_Data below_
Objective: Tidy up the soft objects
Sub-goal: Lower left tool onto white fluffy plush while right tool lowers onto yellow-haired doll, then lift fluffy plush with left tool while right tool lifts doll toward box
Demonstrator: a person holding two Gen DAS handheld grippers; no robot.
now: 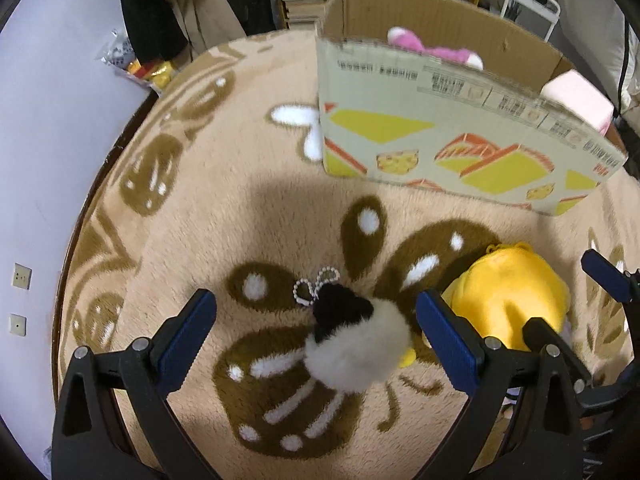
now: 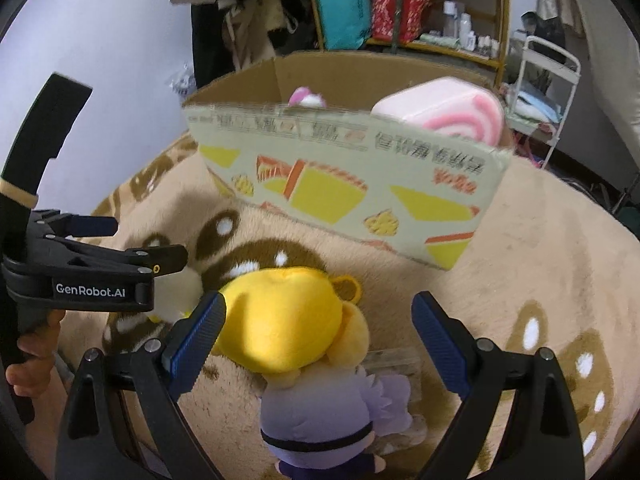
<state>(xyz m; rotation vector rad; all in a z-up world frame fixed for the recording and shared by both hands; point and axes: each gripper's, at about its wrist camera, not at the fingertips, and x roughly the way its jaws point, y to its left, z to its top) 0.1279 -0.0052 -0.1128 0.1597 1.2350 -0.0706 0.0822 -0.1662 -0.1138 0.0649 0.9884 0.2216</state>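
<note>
A small black-and-white fluffy plush with a bead chain lies on the rug between the open fingers of my left gripper, untouched. A yellow-headed doll in purple clothes lies between the open fingers of my right gripper; its left pad is close to the head. The same doll shows in the left wrist view at the right. An open cardboard box stands beyond, holding a pink plush and a pink-and-white cushion.
A beige rug with brown and white patterns covers the floor. A lavender wall runs on the left. Shelves with bags and bottles and a white rack stand behind the box. A hand holds the left gripper's handle.
</note>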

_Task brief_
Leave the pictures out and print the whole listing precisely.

_Output for this task_
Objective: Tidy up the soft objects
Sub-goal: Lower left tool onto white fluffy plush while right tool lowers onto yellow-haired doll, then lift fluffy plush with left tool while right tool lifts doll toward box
Demonstrator: a person holding two Gen DAS handheld grippers; no robot.
now: 
now: 
<state>(xyz m; rotation vector rad; all in a z-up world frame fixed for the recording and shared by both hands; point and axes: each gripper's, at about its wrist camera, not at the fingertips, and x roughly the way its jaws point, y to its left, z to its top) 0.1279 -0.0052 -0.1128 0.1597 1.2350 -0.0706 0.0822 -0.1662 -0.1138 0.0649 0.9884 0.2216</state>
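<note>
A small black-and-white fluffy plush with a bead chain lies on the rug between the open fingers of my left gripper, untouched. A yellow-headed doll in purple clothes lies between the open fingers of my right gripper; its left pad is close to the head. The same doll shows in the left wrist view at the right. An open cardboard box stands beyond, holding a pink plush and a pink-and-white cushion.
A beige rug with brown and white patterns covers the floor. A lavender wall runs on the left. Shelves with bags and bottles and a white rack stand behind the box. A hand holds the left gripper's handle.
</note>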

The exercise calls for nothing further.